Lead exposure is associated with behavioral problems in children, but the age(s) of greatest susceptibility to low-level lead exposure is unknown.

Objective

We evaluated the association of repeated blood lead concentrations with parent-reported behaviors to identify periods of heightened susceptibility during infancy and childhood (HOME Study; Cincinnati, OH; 2003–2006; n = 244).

Methods

We quantified lead in whole blood samples (ages 1, 2, 3, 4, 5, and 8 years) and assessed behavior using the Behavioral Assessment System for Children-2 (BASC-2; ages 2, 3, 4, 5, and 8 years). We used multiple informant models and modified Poisson regression to estimate covariate-adjusted associations of ln-transformed blood lead concentrations with continuous BASC-2 T-scores and the relative risk of behavior scores classified as at-risk or clinically significant, respectively.

Results

We observed trends indicating that higher blood lead concentrations at all ages were adversely associated with scores on behavioral scales. On the Externalizing Problems and Adaptive Skills scales, these associations were strongest for blood lead concentrations at age 8 years (β = 3.1-point; 95% CI = 0.7, 5.4 and β = −2.2-point; 95% CI = −4.9, 0.5, respectively) compared with other ages.

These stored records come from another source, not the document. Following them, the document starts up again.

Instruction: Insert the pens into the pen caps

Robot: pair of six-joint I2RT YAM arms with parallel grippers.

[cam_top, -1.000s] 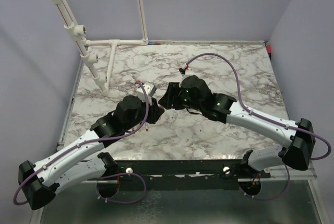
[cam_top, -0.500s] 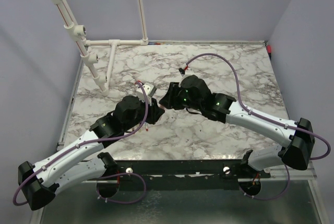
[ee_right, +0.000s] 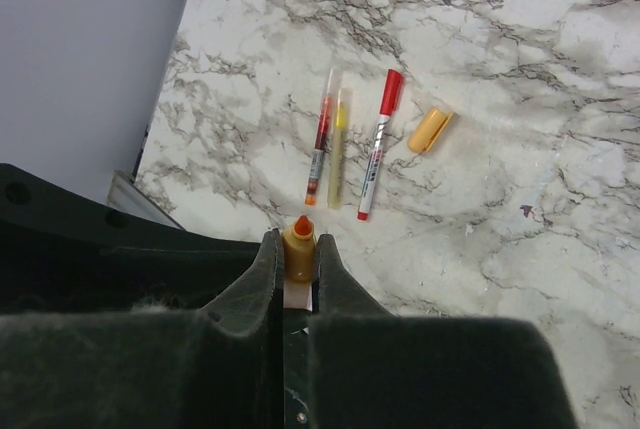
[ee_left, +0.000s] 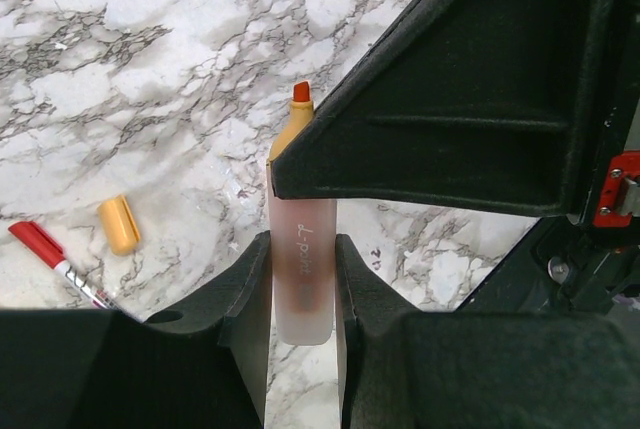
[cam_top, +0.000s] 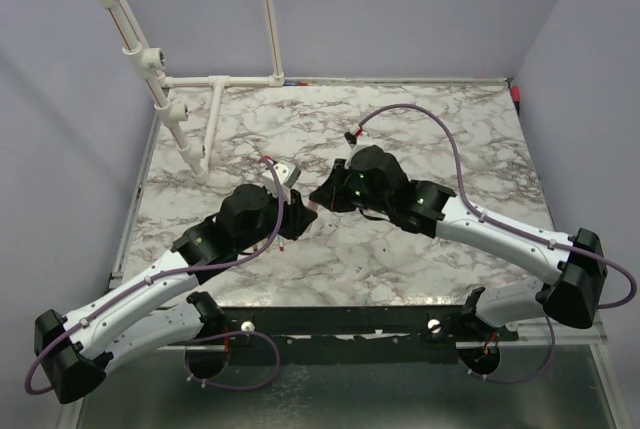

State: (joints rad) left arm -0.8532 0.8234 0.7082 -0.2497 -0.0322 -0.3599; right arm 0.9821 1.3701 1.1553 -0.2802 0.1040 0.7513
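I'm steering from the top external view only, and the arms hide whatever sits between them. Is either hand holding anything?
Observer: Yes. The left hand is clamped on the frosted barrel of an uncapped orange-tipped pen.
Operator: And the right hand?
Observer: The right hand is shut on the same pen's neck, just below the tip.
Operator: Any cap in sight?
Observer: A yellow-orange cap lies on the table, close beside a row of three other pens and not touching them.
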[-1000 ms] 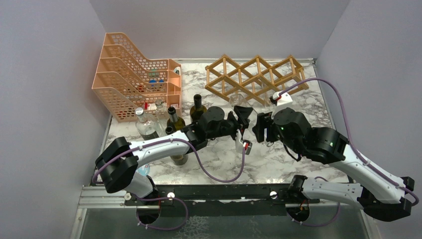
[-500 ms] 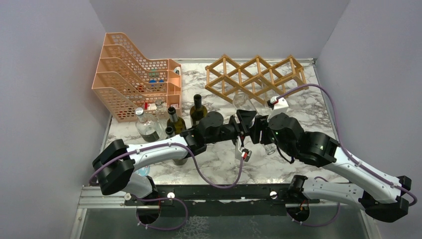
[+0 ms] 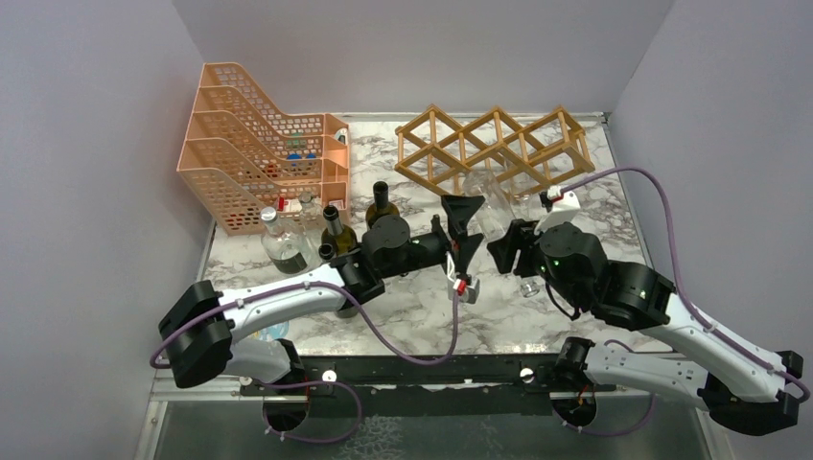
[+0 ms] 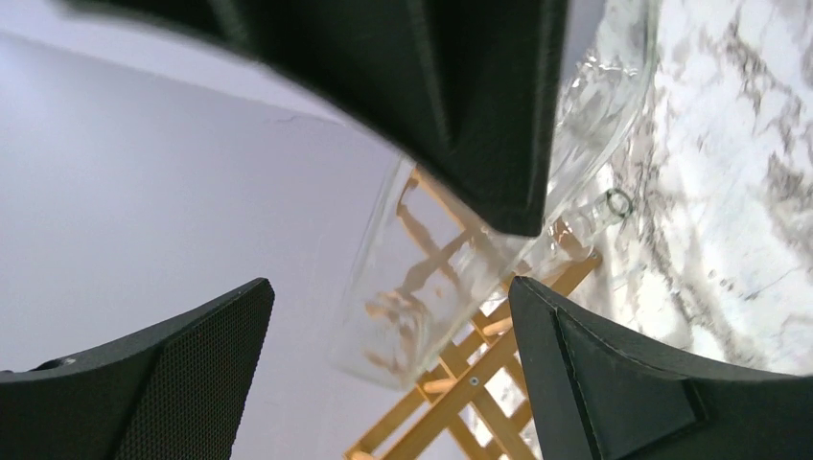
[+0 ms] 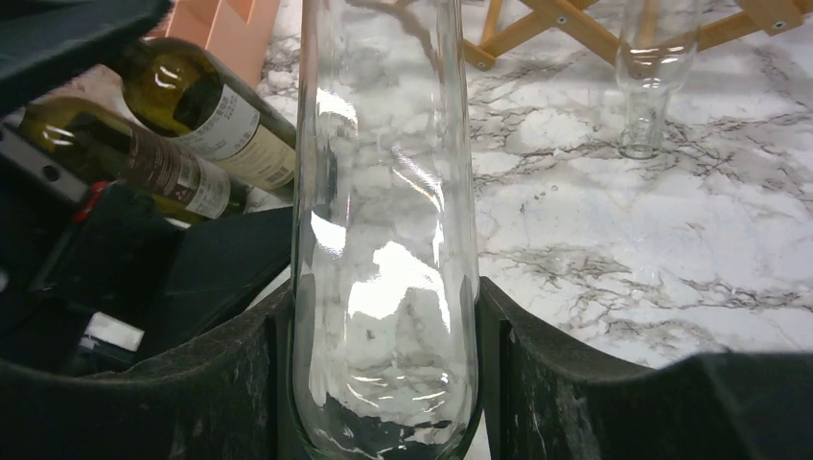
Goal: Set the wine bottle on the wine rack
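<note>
Wine bottle [image 5: 383,192]: clear glass, gripped just in front of the wine rack [image 3: 494,144], between the two arms.
Long axis: diagonal in the overhead view, near-right to far-left. The wide rounded end sits nearest the right wrist camera, and the body points away toward the rack.
Right pincer [image 5: 383,326]: clenched on the bottle's body.
Left pincer [image 3: 467,232]: released, fingers spread, empty, just beside the bottle.
</note>
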You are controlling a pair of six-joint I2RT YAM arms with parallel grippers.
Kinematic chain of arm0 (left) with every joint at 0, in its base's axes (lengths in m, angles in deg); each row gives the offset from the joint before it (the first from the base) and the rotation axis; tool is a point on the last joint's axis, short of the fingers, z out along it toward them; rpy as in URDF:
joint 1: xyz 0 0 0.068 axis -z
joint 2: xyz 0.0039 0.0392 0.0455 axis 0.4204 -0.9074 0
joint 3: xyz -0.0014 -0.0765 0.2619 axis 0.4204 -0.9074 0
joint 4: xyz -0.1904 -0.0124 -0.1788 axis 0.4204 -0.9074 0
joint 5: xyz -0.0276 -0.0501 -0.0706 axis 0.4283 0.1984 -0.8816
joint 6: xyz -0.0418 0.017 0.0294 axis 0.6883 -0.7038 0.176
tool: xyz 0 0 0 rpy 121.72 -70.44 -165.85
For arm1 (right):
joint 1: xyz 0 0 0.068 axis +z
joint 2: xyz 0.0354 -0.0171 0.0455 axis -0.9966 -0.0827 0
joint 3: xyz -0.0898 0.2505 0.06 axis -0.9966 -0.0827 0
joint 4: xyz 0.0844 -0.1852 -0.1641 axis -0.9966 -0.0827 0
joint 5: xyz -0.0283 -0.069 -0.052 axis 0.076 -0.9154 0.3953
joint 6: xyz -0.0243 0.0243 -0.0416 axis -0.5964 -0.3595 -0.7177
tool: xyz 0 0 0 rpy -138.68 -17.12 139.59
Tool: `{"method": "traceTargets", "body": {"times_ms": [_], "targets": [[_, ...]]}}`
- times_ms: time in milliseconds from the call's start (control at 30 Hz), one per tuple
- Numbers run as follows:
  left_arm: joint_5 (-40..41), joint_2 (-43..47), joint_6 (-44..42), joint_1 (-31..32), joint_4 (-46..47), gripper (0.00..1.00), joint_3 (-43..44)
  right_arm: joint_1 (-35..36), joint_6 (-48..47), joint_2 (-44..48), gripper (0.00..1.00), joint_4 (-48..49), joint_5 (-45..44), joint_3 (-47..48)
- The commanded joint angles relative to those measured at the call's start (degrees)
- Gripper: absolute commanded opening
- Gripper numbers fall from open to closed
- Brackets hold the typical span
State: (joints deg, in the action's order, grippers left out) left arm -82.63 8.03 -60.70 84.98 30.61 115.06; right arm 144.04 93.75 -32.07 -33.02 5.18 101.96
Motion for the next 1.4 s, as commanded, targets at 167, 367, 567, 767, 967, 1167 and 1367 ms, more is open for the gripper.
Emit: {"method": "traceTargets", "body": {"times_ms": [167, 367, 567, 767, 967, 1167, 1367], "targets": [[17.0, 12.3, 39.3, 0.2, 2.7, 0.99, -3.2, -0.2, 0.0, -1.4, 0.12, 3.6, -7.3, -1.4], [35.8, 19.2, 63.0, 0.1, -7.2, 0.99, 0.5, -3.6, -10.9, -6.6, 0.12, 20.0, -1.2, -7.9], [43.5, 19.0, 69.8, 0.0, -23.8, 0.99, 10.8, -11.6, -10.9, -14.7, 0.08, 25.1, 10.9, -9.5], [46.2, 19.7, 71.5, 0.0, -33.9, 0.99, 17.2, -12.4, -9.5, -19.4, 0.07, 29.8, 11.5, -13.4], [46.6, 20.4, 67.3, 0.0, -35.8, 0.99, 18.6, -14.3, -8.7, -23.2, 0.05, 38.2, 9.6, -17.8], [46.1, 20.5, 66.7, 0.0, -36.3, 0.99, 18.5, -15.3, -7.6, -27.1, 0.04, 42.3, 6.6, -16.9], [47.8, 23.0, 67.3, 0.0, -35.2, 0.99, 16.4, -16.3, -5.6, -31.2, 0.03, 42.5, 4.2, -14.4]]}}
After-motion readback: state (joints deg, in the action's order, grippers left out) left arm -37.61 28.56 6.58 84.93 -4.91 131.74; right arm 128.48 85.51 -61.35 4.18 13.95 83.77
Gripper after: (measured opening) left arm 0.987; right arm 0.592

Overall, higher blood lead concentrations were associated with elevated risk of behavior scores classified as at-risk or clinically significant on the Adaptive Skills, Behavioral Symptom Index, and Externalizing Problems scales.

Significance

Contemporary levels of lead exposure during the first 8 years of life were associated with ADHD-related behaviors, specifically aggression, hyperactivity, and conduct problems.

Impact statement

Our results highlight the importance of primary lead prevention across childhood.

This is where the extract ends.